Le grand manitou de la production française avait beau avoir promis qu’il mettait un terme à sa carrière au tournant des années 2000, il signe aujourd’hui Malavita, son quinzième long métrage. Polar mafieux mâtiné de comédie et garni d’un casting américain à faire pâlir le box-office, le film se présente comme un blockbuster gaulois prêt à engranger les euros. Mais il est parfois dommage de ne pas tenir ses promesses.
Adaptation éponyme du roman de Tonino Benacquista, Malavita joue avec les codes cinématographiques de la mafia immortalisés par Coppola et Scorsese (qui est d’ailleurs crédité en tant que producteur exécutif). Reprenant la figure du pentito (malfrat repenti ayant témoigné contre son camp et bénéficiant du programme de protection des témoins), incarné ici par Robert De Niro, le film suit les Manzoni (rebaptisés Blake), famille italo-américaine planquée dans un bourg normand pour échapper à la vendetta orchestrée par un Parrain new-yorkais. Alors qu’ils devraient tous faire profil bas, chaque anicroche avec un voisin offre l’occasion à un membre de la famille d’exprimer sa nature ultra-violente, quitte à se faire remarquer…
Alors que le titre du film (et du roman) fait allusion au canidé du clan Manzoni/Blake, on aurait aimé qu’une partie de cette histoire soit observée à hauteur de chien. Cela aurait sans doute créé un point de vue inédit, idéal pour éviter les clichés. Mais que nenni. Besson enfile comme des perles tous les poncifs du film mafieux : l’incontournable scène de barbecue (la barbaque symbole d’une certaine virilité) où toutes les sommités mafieuses locales sont invitées, les femmes des mafieux qui parlent trop fort (et sont forcément plus décolorées qu’en version normande), les nappes à carreaux rouges et blancs, les scènes de prison à NYC où l’on mange de bonnes pasta en sirotant des vins italiens. Bref, on croit visionner un ersatz d’épisode des Soprano, pire, compulser « la mafia pour les nuls ».
Mais fort de son goût pour les clichés, le réalisateur ne se contente pas de croquer avec bêtise les Américains. Grossiers personnages dotés d’un accent anglais à faire pitié (ne leur manquent que la baguette et le béret) ou fouineurs malintentionnés (et sales) mais étrangement parfaitement bilingues, les Français sont aussi bien servis. Si ce détail langagier peut paraître anecdotique, il se révèle rapidement le symptôme d’un irréalisme constant. Les adolescents normands parlent américain presque mieux qu’un yankee ou encore le film se déroule à la fin du siècle dernier (les francs sont encore en circulation), mais on s’envoie quand même des SMS par portable. Ce décalage linguistique s’explique sans doute par la volonté de complaire aux exigences de distribution américaine du film mais pour les anachronismes, on est en droit d’y voir une écriture bâclée qui préfère ne pas perdre de temps à brosser le portrait d’une autre France que celle attendue par les Américains. Cet asservissement aux stéréotypes les plus éculés catalogue définitivement Besson du côté des cinéastes opportunistes, plus intéressés par l’efficacité économique de leurs films que par une quelconque rigueur cinématographique. Ces raccourcis venant d’auteurs US sont souvent agaçants, mais émanant d’un cinéaste hexagonal, ils sont parfaitement inacceptables.

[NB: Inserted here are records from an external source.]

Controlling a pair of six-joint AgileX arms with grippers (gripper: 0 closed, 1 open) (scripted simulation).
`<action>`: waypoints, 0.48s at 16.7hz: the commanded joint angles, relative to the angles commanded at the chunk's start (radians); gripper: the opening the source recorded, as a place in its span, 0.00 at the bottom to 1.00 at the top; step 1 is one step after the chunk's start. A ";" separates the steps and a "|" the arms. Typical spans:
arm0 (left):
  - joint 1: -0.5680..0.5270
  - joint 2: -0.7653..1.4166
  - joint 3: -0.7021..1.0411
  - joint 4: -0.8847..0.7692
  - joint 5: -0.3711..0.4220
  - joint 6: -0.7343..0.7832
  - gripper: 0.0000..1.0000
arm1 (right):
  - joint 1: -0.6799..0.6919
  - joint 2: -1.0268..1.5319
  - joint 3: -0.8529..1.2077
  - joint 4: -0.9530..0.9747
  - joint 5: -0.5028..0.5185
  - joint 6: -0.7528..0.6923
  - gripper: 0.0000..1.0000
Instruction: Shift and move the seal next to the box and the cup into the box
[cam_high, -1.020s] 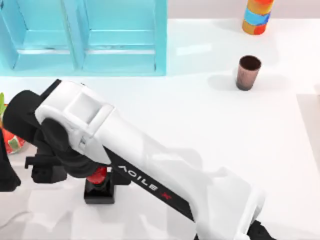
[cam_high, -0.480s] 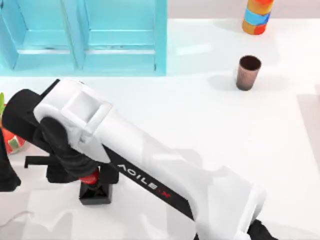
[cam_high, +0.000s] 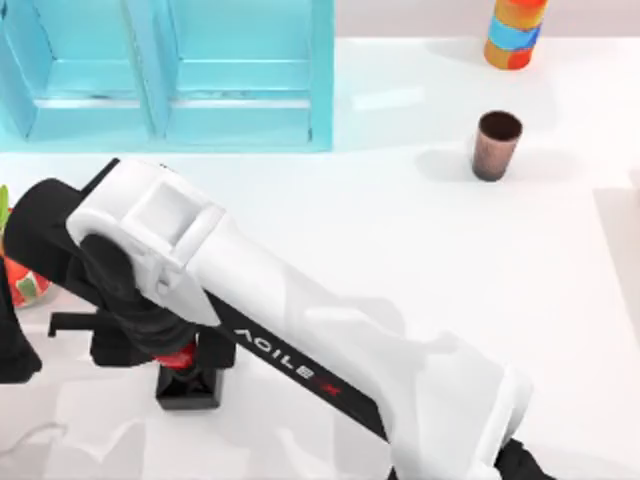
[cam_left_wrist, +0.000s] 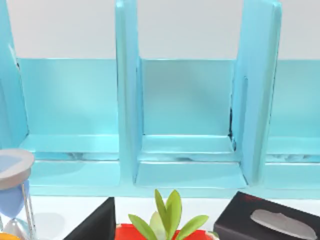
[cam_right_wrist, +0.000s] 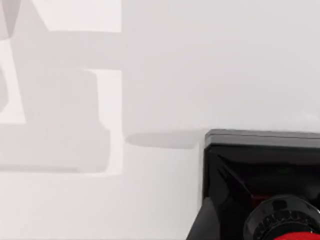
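The seal (cam_high: 188, 388), a black square base with a red knob, stands near the table's front left. My right gripper (cam_high: 180, 358) reaches over from the lower right and is shut on the seal's knob. Up close, the seal (cam_right_wrist: 260, 160) has its red knob at the picture's edge. The dark brown cup (cam_high: 496, 145) stands alone at the back right, far from both arms. The cyan box (cam_high: 320, 80) with open compartments sits at the back left, and the same box (cam_left_wrist: 125, 100) faces the left wrist camera. My left arm (cam_high: 10, 345) stays parked at the table's left edge.
A tall orange-and-blue striped cylinder (cam_high: 514, 35) stands behind the cup. A red pot with a green plant (cam_high: 22, 280) sits at the left edge. The left wrist view also holds that plant (cam_left_wrist: 167, 215), a black tissue box (cam_left_wrist: 270, 220) and an hourglass (cam_left_wrist: 15, 185).
My right gripper has slid a short way to the left with the seal in it. The cup and the left arm have not moved.
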 joint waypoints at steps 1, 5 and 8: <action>0.000 0.000 0.000 0.000 0.000 0.000 1.00 | 0.010 -0.013 -0.012 0.063 -0.008 0.001 0.00; 0.000 0.000 0.000 0.000 0.000 0.000 1.00 | 0.004 -0.069 -0.069 0.101 -0.009 -0.007 0.00; 0.000 0.000 0.000 0.000 0.000 0.000 1.00 | -0.009 -0.184 -0.218 0.167 -0.014 -0.022 0.00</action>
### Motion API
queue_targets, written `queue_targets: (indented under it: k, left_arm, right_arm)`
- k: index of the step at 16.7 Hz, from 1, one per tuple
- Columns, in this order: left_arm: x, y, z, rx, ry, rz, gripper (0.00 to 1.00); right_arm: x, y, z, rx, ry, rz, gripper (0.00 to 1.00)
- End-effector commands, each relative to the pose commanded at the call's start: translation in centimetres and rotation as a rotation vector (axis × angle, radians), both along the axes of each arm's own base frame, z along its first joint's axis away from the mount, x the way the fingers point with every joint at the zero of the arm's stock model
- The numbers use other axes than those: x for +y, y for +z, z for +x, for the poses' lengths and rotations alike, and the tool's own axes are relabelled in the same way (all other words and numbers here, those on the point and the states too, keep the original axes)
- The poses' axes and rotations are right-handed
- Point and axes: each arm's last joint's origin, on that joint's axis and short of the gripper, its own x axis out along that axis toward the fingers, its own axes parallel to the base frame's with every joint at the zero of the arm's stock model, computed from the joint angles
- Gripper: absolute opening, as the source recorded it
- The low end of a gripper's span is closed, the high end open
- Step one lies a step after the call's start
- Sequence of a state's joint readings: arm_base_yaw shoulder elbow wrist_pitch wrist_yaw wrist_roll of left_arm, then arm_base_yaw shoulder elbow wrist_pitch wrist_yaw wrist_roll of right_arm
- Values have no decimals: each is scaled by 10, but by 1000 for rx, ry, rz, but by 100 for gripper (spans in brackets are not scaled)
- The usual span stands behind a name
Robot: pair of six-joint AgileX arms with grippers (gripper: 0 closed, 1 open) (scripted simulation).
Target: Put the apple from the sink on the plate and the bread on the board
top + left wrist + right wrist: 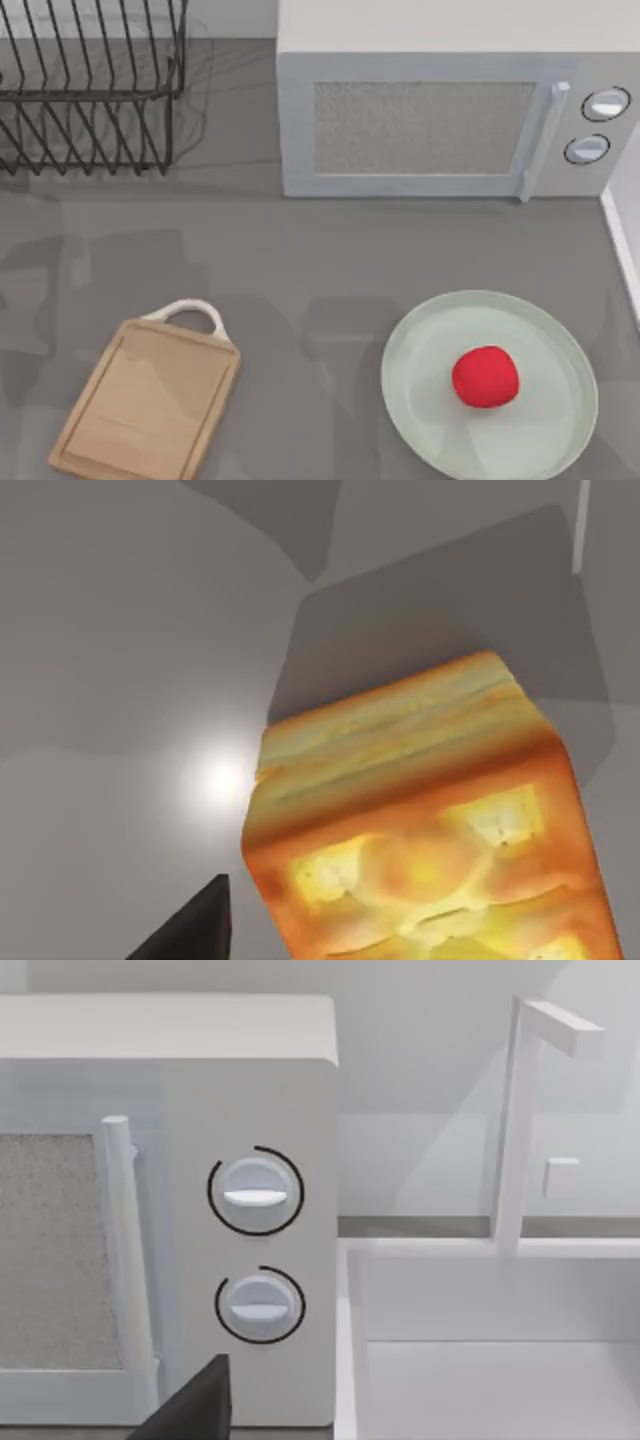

On pourrait oublier (ou avaler) ces crampes scénaristiques si la réalisation osait un tant soit peu sortir de ses gonds bien huilés. Mais là encore, facilité à tous les étages. Après une scène d’ouverture brutale plutôt réussie (elle remémorera l’ambiance de Leon à certains), Malavita fait preuve d’un minimum syndical consternant. La violence y est banalisée sans jamais gagner une épaisseur signifiante à l’écran. La jeune Belle (Dianna Agron, la pom-pom girl de Glee), blonde, souriante se transforme ainsi en furie tabasseuse mais les coups tombent à plat. Pas crédible ou mal amenée, la scène fait pschitt. Et toutes les (nombreuses) autres séquences de baston sont à l’avenant. Pour un métrage sur le Milieu, ne pas maîtriser la mise en scène de la violence (de façon tragique ou comique d’ailleurs) rime avec catastrophe cinématographique. Toutefois, au milieu de ce naufrage, surnagent quelques secondes magnifiques. Invité à présenter un film dans le ciné-club du coin, De Niro se retrouve spectateur des Affranchis. Le gros plan de son visage, vieilli, ému, raconte plus sur cette époque révolue (le Nouvel Hollywood, le monde des gangsters old school, l’âge d’or d’un grand acteur) que tous les longs discours. Mais la parenthèse ne dure guère, et Malavita de retomber vite fait sur ses grosses pattes à coups d’explosions en tout genre.